■ **TASK STATEMENT**
Report the count of lines below in which the string "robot" occurs; include nothing else.

--*--

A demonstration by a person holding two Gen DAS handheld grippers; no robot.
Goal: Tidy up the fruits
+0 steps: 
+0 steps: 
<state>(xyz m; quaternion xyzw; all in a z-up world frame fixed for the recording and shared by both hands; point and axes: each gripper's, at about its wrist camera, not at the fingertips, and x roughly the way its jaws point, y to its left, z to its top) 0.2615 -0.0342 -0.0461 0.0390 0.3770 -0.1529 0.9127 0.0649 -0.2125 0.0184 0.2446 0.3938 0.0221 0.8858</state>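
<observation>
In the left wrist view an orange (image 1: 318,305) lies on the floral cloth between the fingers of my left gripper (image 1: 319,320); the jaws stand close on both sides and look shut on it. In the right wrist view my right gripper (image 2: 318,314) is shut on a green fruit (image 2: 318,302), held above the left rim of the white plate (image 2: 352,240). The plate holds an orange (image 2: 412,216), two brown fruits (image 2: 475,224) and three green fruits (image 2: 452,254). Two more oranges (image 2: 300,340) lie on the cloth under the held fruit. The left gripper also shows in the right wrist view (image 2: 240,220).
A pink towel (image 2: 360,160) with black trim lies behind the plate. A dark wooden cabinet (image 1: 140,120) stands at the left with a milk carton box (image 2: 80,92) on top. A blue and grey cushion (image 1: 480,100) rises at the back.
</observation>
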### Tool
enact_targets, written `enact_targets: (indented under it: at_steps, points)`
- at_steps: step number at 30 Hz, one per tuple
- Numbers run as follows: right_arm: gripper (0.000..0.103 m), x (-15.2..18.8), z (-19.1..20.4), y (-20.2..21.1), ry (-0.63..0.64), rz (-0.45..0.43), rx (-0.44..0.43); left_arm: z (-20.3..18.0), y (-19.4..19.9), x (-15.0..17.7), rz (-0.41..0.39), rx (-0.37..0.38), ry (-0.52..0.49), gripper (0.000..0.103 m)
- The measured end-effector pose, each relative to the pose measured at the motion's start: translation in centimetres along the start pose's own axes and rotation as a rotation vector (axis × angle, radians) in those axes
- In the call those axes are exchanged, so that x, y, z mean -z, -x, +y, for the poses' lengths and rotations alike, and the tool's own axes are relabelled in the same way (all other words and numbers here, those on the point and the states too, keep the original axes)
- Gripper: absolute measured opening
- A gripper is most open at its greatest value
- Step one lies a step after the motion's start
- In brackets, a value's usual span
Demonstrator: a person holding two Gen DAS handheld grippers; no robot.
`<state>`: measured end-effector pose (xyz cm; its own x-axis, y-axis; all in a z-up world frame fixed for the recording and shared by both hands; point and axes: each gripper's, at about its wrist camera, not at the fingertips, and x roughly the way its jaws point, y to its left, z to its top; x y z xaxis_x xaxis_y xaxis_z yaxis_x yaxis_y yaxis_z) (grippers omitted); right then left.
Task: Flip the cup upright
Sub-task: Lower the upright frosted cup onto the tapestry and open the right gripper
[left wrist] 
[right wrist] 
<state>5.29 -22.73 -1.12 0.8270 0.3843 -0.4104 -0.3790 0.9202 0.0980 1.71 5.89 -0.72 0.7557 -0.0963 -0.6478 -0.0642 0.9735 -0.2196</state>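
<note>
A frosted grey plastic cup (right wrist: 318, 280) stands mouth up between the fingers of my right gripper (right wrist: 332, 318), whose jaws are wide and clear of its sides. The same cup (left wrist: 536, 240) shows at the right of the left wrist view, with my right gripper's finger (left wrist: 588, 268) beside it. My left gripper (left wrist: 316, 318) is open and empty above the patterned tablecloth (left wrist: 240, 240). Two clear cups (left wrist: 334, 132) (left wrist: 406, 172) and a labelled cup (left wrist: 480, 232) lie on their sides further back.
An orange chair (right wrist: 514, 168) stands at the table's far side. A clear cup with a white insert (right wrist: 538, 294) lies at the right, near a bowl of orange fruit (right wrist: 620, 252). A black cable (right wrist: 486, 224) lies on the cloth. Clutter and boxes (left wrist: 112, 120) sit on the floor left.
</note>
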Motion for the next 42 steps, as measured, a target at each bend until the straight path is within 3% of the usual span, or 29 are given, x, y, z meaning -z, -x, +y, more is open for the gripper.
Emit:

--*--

■ **EXERCISE RESULT**
2